**Problem requirements**
Where the line containing "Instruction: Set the" appears, begin retyping; continue exactly through the final line of the data. Omit every picture.

**Available data**
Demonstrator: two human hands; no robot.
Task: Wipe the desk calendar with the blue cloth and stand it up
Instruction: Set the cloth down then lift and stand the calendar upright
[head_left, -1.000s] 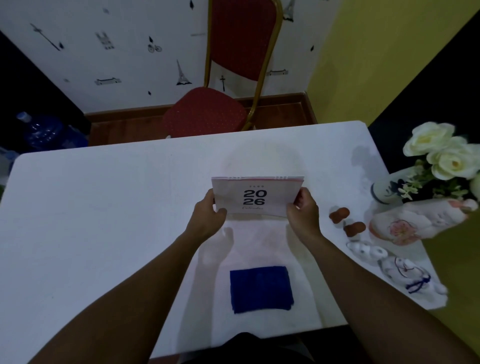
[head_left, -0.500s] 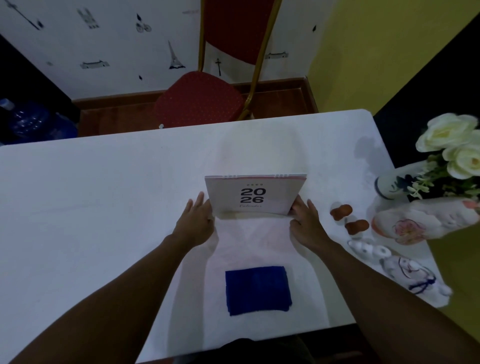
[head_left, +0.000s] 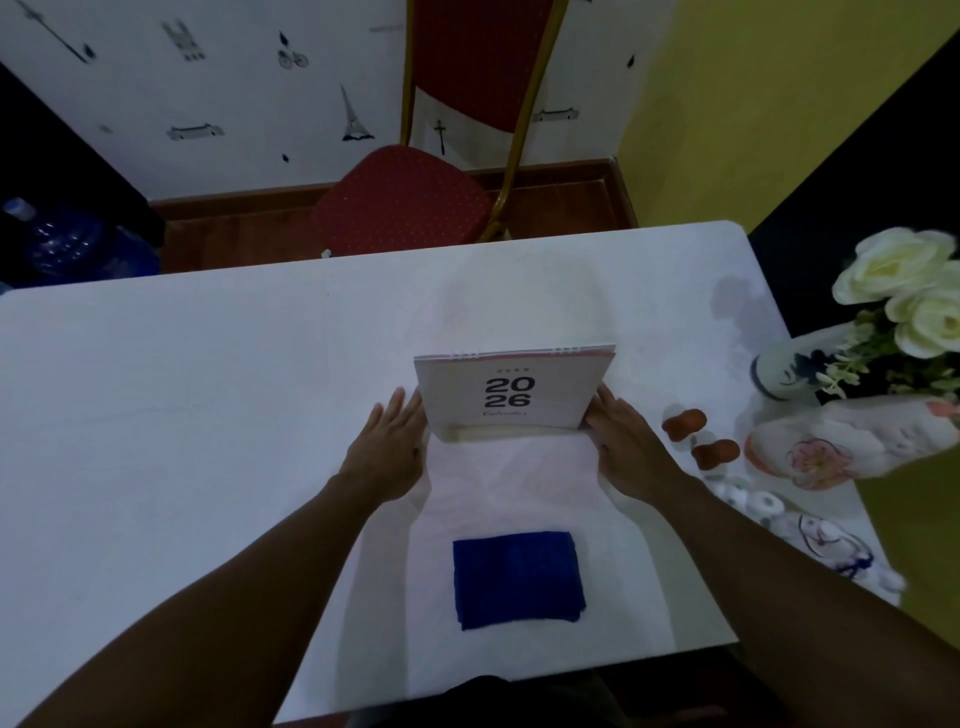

**Completed task**
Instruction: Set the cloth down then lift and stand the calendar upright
[head_left, -1.000s] 
[head_left, -0.500s] 
[head_left, +0.000s] 

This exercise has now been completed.